In article <zxiong.48.000BFC6A at arizvm1.ccit.arizona.edu>,
zxiong at arizvm1.ccit.arizona.edu (Zhongguo Xiong) wrote:

> What was surprising was a consistent rule of sequence variaions. G is 
> always subsituted with a A, or vice versa. C is always substituted with a T, 
> or vice versa. But there is never a G to (C, T) change or vice versa.

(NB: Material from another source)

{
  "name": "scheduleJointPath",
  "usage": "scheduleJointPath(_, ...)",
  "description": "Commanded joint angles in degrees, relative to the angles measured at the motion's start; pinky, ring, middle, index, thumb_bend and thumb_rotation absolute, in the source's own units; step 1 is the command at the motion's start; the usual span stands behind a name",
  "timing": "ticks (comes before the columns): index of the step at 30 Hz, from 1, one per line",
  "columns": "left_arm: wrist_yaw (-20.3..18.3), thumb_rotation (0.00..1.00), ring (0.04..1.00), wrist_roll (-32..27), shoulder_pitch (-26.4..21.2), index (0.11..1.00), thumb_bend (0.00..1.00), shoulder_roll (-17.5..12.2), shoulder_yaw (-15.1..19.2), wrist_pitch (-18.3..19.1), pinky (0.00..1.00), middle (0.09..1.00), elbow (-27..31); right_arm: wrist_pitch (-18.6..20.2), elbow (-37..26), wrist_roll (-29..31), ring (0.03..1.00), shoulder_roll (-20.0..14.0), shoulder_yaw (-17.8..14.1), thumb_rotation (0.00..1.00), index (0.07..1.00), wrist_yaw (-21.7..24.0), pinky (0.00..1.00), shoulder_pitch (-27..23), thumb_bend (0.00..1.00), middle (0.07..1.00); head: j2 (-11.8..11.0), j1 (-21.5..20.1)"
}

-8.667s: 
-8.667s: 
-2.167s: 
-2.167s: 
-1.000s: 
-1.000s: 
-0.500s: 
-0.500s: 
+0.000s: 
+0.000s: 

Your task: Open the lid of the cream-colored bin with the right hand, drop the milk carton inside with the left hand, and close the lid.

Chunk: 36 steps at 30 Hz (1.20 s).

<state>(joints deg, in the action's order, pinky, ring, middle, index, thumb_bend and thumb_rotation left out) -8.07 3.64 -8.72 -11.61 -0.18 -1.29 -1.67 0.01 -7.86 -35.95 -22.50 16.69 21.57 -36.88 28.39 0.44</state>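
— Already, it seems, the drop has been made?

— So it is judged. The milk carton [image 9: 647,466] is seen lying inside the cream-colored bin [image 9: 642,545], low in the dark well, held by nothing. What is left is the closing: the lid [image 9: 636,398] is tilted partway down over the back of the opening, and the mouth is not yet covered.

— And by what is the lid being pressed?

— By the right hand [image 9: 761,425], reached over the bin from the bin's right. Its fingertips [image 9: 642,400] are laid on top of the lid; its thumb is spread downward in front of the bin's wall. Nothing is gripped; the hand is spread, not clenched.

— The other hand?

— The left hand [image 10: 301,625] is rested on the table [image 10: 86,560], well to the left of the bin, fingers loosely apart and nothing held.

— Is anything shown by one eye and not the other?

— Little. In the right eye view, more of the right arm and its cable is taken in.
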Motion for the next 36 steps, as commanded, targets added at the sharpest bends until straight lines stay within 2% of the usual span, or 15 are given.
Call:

> Is there a theory describing the rule  of nucleotide substitution during 
> evolution? I feel very ignorant and hope someone can give me a pointer to how 
> to explain my observation.
> 

There is a chemical explanation. Both C and A are known to spontaneously
deaminate (at very low frequency) to give U and I (inosine), respectively,
which replicate as T and G. Normally there are repair enzymes (e.g. ung
protein uracil-DNA glycosylase) that correct the resulting mismatches, but
if replication precedes repair (as might be expected during viral
replication), the C and A would be effectvely substituted with T and G, as
you observed.

-- 
Christopher Noren
New England Biolabs
(800)632-5227 ext 261
noren at neb.com

"Once in a while you get shown the light
In the strangest of places if you look at it right"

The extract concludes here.